Exercise objective: Your answer is a copy of every line in the records where "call" appears.

Task material:
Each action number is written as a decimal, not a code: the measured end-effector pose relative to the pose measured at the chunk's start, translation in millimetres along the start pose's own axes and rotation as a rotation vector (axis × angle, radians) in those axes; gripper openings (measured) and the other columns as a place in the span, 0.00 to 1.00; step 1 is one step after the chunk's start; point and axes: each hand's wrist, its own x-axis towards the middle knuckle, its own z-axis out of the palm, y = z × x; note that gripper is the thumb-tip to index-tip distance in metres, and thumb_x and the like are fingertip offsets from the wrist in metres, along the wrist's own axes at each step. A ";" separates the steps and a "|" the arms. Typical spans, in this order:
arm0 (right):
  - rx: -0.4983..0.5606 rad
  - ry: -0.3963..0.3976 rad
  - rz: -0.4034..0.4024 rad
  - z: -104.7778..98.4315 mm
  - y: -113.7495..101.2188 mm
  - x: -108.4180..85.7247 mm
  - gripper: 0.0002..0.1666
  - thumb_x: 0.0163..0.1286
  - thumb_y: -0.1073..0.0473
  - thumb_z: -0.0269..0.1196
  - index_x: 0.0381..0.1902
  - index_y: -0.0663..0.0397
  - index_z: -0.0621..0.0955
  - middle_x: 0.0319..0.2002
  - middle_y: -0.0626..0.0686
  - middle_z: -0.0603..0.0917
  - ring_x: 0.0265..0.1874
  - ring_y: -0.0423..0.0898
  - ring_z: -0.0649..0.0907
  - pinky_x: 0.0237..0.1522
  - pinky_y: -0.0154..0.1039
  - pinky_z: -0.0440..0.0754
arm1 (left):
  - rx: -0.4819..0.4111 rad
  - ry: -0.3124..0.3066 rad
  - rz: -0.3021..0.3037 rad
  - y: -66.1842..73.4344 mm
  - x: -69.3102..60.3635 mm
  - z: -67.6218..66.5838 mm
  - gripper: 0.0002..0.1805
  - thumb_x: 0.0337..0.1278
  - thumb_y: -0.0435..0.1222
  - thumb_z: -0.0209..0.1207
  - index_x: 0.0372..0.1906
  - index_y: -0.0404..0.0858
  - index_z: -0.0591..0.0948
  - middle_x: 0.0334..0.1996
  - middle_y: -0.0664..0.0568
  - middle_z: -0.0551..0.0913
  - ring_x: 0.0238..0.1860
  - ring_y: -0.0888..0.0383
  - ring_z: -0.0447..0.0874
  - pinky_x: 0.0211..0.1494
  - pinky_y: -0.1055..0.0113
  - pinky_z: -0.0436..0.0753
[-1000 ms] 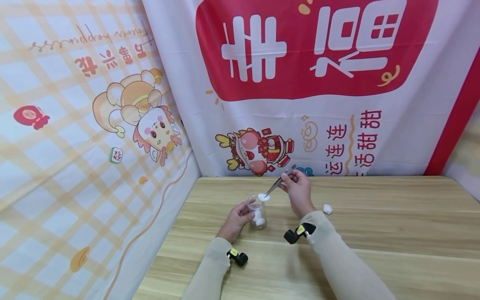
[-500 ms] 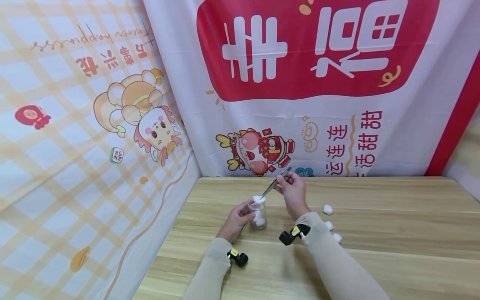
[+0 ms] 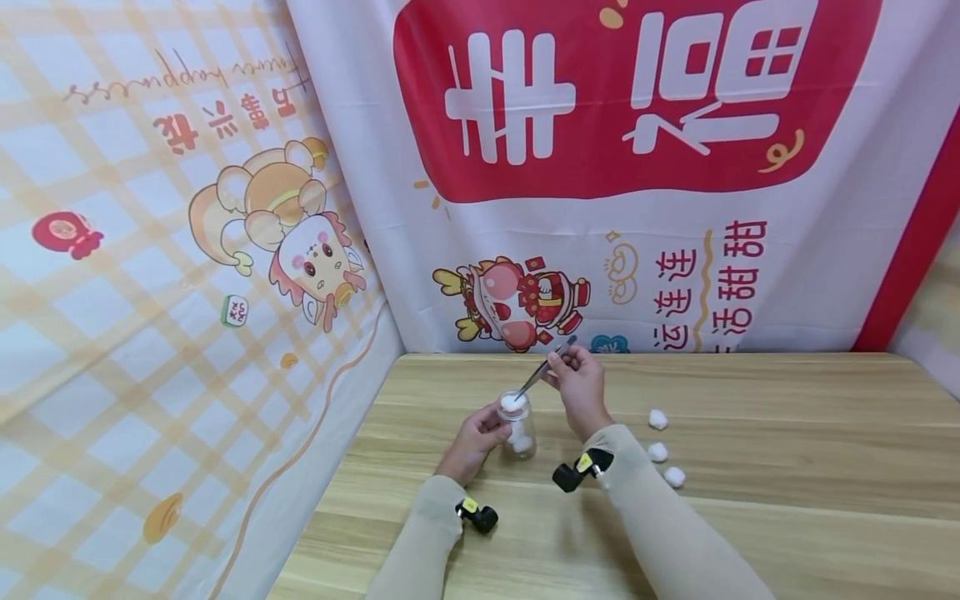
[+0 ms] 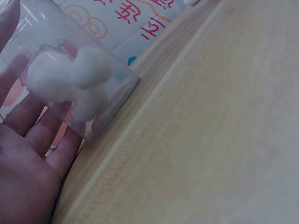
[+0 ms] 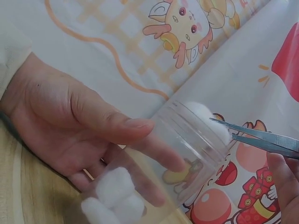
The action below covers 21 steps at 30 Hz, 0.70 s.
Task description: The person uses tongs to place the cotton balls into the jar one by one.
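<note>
A clear jar (image 3: 523,433) stands on the table with my left hand (image 3: 474,440) gripping its side by thumb and fingers. Several white cotton balls (image 4: 51,77) lie in its lower part, seen through the wall in the left wrist view. My right hand (image 3: 581,385) pinches metal tweezers (image 3: 537,377) above the jar. At the jar's mouth sits another cotton ball (image 5: 205,119), partly inside the rim, with the tips of the tweezers (image 5: 261,136) at it in the right wrist view.
To the right of my right hand, three loose cotton balls lie in a rough column: a far one (image 3: 657,419), a middle one (image 3: 657,452) and a near one (image 3: 674,477). Printed cloths hang behind the wooden table (image 3: 787,433) and along its left side.
My right hand has moved left and slightly down, bringing the tweezers and cotton ball from beside the rim into the jar's mouth. Two loose cotton balls have come out from behind the right sleeve.
</note>
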 end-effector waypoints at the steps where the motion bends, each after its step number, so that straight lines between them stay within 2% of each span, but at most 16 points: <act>1: -0.002 0.002 0.001 0.3 0.5 0.0 0.09 0.71 0.63 0.60 0.47 0.59 0.76 0.45 0.59 0.76 0.47 0.52 0.81 0.44 0.39 0.84 | -0.001 0.002 0.000 0.3 -0.1 0.1 0.28 0.64 0.33 0.61 0.68 0.36 0.71 0.60 0.44 0.77 0.60 0.51 0.74 0.64 0.61 0.72; 9: -0.009 -0.001 -0.018 -0.9 2.9 -0.7 0.10 0.72 0.65 0.59 0.49 0.61 0.75 0.45 0.59 0.76 0.46 0.52 0.81 0.44 0.39 0.84 | -0.015 0.007 -0.001 0.9 0.1 0.8 0.30 0.62 0.35 0.63 0.68 0.34 0.70 0.58 0.43 0.78 0.59 0.52 0.75 0.62 0.63 0.73; 14: -0.020 0.002 -0.020 -2.1 3.5 -1.7 0.11 0.72 0.65 0.59 0.50 0.61 0.75 0.45 0.60 0.76 0.46 0.52 0.81 0.44 0.39 0.84 | -0.043 0.012 0.007 0.6 -0.1 1.3 0.29 0.62 0.33 0.63 0.67 0.32 0.70 0.58 0.42 0.78 0.58 0.53 0.75 0.61 0.63 0.74; 21: -0.020 -0.003 -0.022 -2.5 5.0 -1.3 0.11 0.72 0.65 0.59 0.50 0.61 0.75 0.45 0.60 0.76 0.47 0.52 0.80 0.44 0.39 0.84 | -0.038 0.002 0.032 0.2 -1.0 1.6 0.28 0.64 0.29 0.60 0.68 0.34 0.69 0.60 0.43 0.77 0.58 0.54 0.76 0.61 0.65 0.73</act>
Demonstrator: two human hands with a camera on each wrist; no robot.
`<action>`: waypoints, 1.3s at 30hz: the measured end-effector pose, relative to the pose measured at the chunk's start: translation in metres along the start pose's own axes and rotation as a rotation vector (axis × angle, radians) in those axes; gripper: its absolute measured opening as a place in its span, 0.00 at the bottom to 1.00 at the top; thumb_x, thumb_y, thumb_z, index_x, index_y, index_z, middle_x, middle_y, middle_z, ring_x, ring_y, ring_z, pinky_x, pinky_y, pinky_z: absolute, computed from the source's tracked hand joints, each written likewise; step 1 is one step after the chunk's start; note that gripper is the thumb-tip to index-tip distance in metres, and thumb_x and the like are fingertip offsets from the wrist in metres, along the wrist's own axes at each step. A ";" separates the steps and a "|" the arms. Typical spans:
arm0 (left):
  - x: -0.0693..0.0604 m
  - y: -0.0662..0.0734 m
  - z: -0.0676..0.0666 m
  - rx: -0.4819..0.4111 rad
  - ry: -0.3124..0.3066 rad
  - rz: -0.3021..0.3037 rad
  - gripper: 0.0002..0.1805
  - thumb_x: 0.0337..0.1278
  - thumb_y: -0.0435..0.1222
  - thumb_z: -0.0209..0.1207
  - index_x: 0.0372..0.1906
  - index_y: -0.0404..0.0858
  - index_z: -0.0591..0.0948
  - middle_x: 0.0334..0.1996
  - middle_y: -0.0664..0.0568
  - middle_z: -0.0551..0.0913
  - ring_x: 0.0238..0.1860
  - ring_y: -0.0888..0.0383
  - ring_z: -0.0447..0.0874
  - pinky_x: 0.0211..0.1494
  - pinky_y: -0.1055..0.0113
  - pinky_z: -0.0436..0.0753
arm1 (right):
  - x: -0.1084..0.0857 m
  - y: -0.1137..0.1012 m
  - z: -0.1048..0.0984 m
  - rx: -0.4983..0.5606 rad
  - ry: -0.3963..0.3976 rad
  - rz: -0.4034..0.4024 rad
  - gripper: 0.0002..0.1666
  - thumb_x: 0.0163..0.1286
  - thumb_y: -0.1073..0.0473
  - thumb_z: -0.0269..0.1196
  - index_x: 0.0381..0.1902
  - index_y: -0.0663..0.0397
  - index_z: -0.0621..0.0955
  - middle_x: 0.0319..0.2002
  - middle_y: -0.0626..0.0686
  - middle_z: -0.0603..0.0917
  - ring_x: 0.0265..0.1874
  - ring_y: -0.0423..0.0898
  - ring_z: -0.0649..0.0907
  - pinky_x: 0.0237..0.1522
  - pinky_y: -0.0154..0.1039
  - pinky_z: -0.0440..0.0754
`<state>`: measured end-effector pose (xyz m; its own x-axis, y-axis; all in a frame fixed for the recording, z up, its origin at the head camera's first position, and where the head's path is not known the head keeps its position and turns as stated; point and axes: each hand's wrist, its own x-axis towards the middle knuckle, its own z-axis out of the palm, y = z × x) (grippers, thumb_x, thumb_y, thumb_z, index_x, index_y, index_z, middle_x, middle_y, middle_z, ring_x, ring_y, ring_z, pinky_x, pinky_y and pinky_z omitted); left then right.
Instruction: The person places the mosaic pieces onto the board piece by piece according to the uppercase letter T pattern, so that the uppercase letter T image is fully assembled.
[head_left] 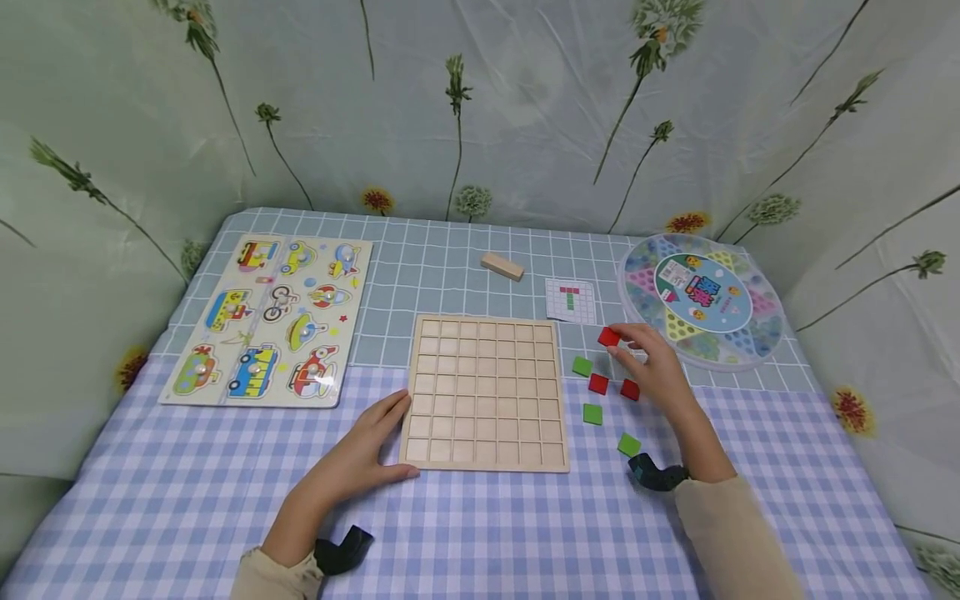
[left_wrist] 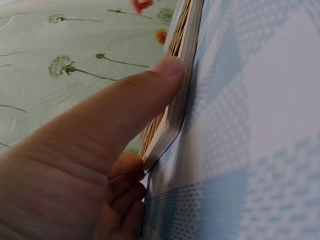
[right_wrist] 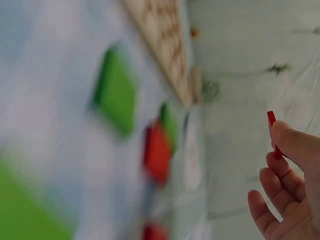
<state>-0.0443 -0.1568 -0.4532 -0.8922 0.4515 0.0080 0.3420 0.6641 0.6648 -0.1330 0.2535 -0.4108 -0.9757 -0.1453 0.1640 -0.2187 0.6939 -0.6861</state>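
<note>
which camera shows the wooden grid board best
The head view: the wooden grid board shows nearly whole from above, its grid clear. The left wrist view catches mostly its edge at a slant; the right wrist view, only a blurred part.

Soft head-view lighting, dimmer wrist views, right-wrist tiles [right_wrist: 118,95] blurred

Wooden grid board [head_left: 484,398]: pale, square, shallow cells in rows, lying flat; left hand [head_left: 369,443] touching its left edge and near-left corner. Held red tile [head_left: 608,337]: small, square, pinched between thumb and fingers of right hand [head_left: 654,367], raised, edge-on in right wrist view. Two other red tiles [head_left: 597,384] and three green tiles [head_left: 592,414]: flat, loosely scattered, right of board.
</note>
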 end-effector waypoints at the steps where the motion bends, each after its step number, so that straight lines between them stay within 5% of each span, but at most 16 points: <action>1: 0.000 0.000 0.000 -0.002 0.003 -0.001 0.53 0.37 0.51 0.68 0.67 0.33 0.56 0.67 0.44 0.53 0.65 0.44 0.51 0.61 0.49 0.59 | 0.003 -0.006 0.002 0.012 0.014 -0.037 0.22 0.63 0.60 0.60 0.54 0.59 0.74 0.49 0.58 0.74 0.46 0.55 0.72 0.46 0.55 0.72; 11: 0.000 0.000 0.001 0.016 0.006 -0.006 0.52 0.38 0.51 0.68 0.67 0.33 0.56 0.67 0.43 0.53 0.65 0.44 0.51 0.61 0.49 0.59 | 0.036 -0.064 0.057 0.164 0.004 -0.337 0.20 0.57 0.65 0.63 0.50 0.61 0.78 0.45 0.56 0.77 0.47 0.49 0.73 0.47 0.46 0.73; 17: 0.000 0.001 0.000 0.027 0.000 -0.017 0.52 0.38 0.51 0.68 0.67 0.33 0.56 0.67 0.43 0.54 0.65 0.44 0.51 0.61 0.50 0.60 | 0.049 -0.080 0.103 0.234 -0.088 -0.302 0.19 0.58 0.64 0.63 0.48 0.61 0.78 0.45 0.55 0.77 0.43 0.47 0.75 0.46 0.40 0.74; 23: 0.000 0.001 0.000 0.013 -0.001 -0.024 0.52 0.37 0.51 0.68 0.67 0.33 0.57 0.66 0.44 0.54 0.65 0.46 0.51 0.62 0.51 0.60 | 0.051 -0.080 0.133 0.264 -0.171 -0.184 0.17 0.59 0.62 0.63 0.47 0.60 0.78 0.44 0.53 0.78 0.44 0.45 0.76 0.48 0.36 0.74; 39: 0.001 0.001 0.001 -0.001 -0.020 -0.047 0.52 0.38 0.53 0.67 0.68 0.35 0.56 0.67 0.46 0.53 0.65 0.46 0.49 0.62 0.51 0.59 | 0.052 -0.086 0.141 0.091 -0.213 -0.161 0.14 0.59 0.62 0.63 0.45 0.54 0.81 0.43 0.51 0.76 0.47 0.48 0.72 0.50 0.43 0.68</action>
<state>-0.0440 -0.1551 -0.4534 -0.9011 0.4318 -0.0385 0.2995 0.6842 0.6649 -0.1666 0.0870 -0.4437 -0.9070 -0.4006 0.1299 -0.3624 0.5853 -0.7253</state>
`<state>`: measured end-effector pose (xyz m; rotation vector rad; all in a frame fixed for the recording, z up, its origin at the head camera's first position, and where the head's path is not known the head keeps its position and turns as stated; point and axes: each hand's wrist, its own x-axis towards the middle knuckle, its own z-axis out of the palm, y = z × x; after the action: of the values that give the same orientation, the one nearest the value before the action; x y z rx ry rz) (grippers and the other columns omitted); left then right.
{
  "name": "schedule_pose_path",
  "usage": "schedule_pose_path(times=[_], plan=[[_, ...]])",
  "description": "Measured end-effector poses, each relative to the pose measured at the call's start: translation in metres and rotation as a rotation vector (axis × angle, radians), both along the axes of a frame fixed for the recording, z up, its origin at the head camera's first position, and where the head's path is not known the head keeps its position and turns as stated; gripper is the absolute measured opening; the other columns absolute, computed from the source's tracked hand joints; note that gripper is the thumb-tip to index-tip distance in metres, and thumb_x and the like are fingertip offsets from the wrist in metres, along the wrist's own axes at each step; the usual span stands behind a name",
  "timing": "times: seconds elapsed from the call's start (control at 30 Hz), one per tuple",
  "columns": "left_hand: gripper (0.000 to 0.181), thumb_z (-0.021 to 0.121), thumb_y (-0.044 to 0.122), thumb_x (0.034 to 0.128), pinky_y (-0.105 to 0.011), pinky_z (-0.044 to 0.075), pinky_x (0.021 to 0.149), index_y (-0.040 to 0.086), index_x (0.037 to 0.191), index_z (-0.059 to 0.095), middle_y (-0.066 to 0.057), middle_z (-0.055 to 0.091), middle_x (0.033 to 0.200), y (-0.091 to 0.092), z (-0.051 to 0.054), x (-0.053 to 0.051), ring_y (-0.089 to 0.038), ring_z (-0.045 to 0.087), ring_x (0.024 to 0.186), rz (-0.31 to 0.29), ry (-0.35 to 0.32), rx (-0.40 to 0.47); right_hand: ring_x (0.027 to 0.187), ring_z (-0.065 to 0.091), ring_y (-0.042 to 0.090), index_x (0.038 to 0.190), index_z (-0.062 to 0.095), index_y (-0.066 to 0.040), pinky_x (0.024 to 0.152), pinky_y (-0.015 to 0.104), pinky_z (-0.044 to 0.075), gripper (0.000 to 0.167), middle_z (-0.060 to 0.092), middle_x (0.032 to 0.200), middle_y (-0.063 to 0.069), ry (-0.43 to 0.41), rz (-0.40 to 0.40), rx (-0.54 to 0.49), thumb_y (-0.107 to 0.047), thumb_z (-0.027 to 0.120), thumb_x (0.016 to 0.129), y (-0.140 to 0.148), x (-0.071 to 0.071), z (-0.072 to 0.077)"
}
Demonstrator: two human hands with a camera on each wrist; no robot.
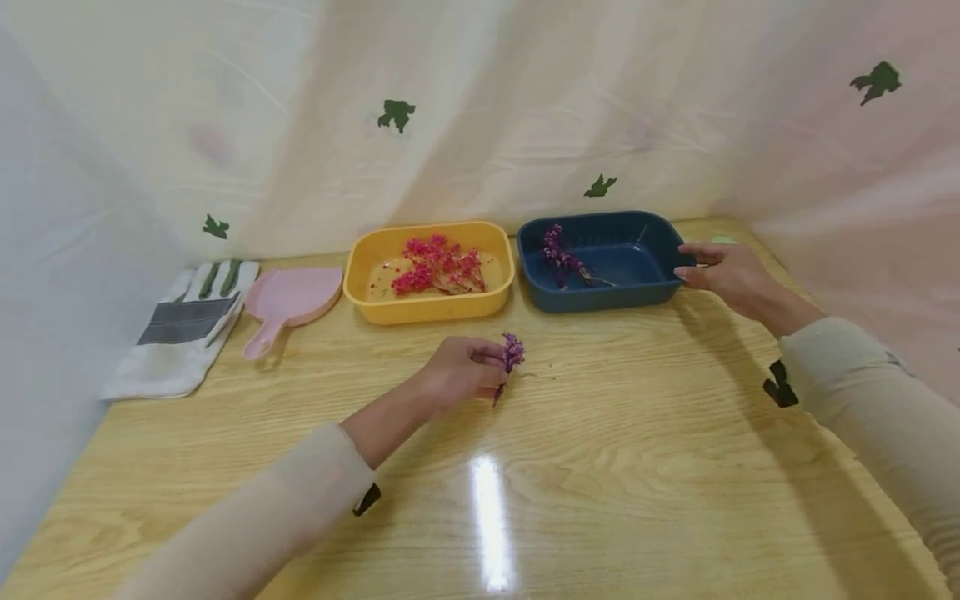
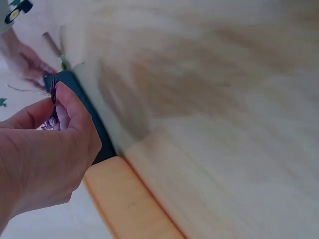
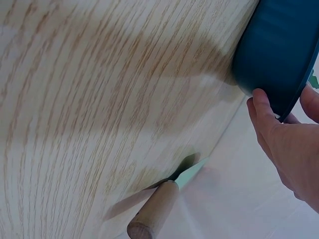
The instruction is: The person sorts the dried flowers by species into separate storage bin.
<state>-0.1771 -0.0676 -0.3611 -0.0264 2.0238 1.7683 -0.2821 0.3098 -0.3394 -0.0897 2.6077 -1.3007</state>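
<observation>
Between thumb and fingertips, my left hand (image 1: 465, 367) pinches a short sprig of purple dried flowers (image 1: 513, 353) above the table, in front of the two basins. The left wrist view shows the same purple sprig (image 2: 53, 102) held at the fingertips. My right hand (image 1: 731, 277) grips the right end of the dark blue basin (image 1: 600, 297). In the right wrist view, fingers lie against the outer wall of the blue basin (image 3: 279, 55), with the thumb at its rim. Another purple sprig (image 1: 558, 252) lies inside that basin, at its left.
Left of the blue basin stands a yellow basin (image 1: 427, 313) holding pink-red dried flowers (image 1: 438, 265). Further left lie a pink dustpan (image 1: 292, 296) and white-grey gloves (image 1: 183, 329). A wooden-handled tool (image 3: 154, 209) with a pale green blade lies near the right hand. A curtain (image 1: 480, 108) hangs behind.
</observation>
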Motion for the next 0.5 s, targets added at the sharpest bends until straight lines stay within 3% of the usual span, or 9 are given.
schedule_pose_path(times=[0.13,0.2,0.33,0.5], plan=[[0.034,0.059,-0.007,0.0904,-0.038,0.054,0.087,-0.006,0.125,0.056,-0.019,0.062,0.114,0.015,0.017,-0.017,-0.029,0.063,0.103,0.025,-0.044,0.077,0.084,0.057,-0.012,0.15,0.027,0.0,0.099,0.034,0.046,0.063,0.024,0.153,0.027,0.003,-0.005,-0.001,-0.023,0.056,0.098,0.001,0.0,0.0],[0.035,0.058,-0.006,0.0912,-0.041,0.052,0.092,-0.006,0.126,0.055,-0.021,0.061,0.117,0.022,0.024,-0.028,-0.029,0.062,0.106,0.04,-0.052,0.124,0.083,0.057,-0.012,0.15,0.028,0.0,0.096,0.03,0.048,0.062,0.024,0.153,0.027,0.003,-0.012,-0.01,-0.021,0.056,0.098,0.0,0.0,0.0],[0.034,0.059,-0.006,0.0908,-0.042,0.05,0.094,-0.007,0.125,0.054,-0.017,0.063,0.103,0.037,0.037,-0.051,-0.022,0.063,0.089,0.083,-0.068,0.205,0.083,0.057,-0.013,0.15,0.028,-0.001,0.096,0.031,0.048,0.061,0.023,0.153,0.026,-0.004,-0.022,-0.021,-0.019,0.055,0.099,-0.001,0.0,0.0],[0.031,0.061,-0.003,0.091,-0.034,0.053,0.088,-0.003,0.122,0.059,-0.011,0.063,0.089,0.056,0.053,-0.075,-0.017,0.061,0.074,0.129,-0.119,0.191,0.083,0.056,-0.013,0.151,0.027,-0.002,0.102,0.04,0.042,0.062,0.022,0.154,0.026,-0.012,-0.02,-0.021,-0.021,0.055,0.099,-0.001,0.001,0.001]])
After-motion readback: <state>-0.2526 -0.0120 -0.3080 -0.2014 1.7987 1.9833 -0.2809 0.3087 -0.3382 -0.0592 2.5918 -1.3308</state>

Reply to the task:
  "description": "Measured end-effector poses, each relative to the pose measured at the call's start: translation in metres and rotation as a rotation vector (axis × angle, radians), both along the axes of a frame fixed for the recording, z up, its origin at the head camera's first position, and where the head's path is not known the head keeps its position and turns as stated; gripper is the absolute measured opening; the other columns absolute, computed from the source's tracked hand joints; note that gripper is the thumb-tip to index-tip distance in metres, and thumb_x and the like are fingertip offsets from the wrist in metres, along the wrist's own axes at each step; the usual span stands behind a name",
  "timing": "times: seconds elapsed from the call's start (control at 30 Hz), one per tuple",

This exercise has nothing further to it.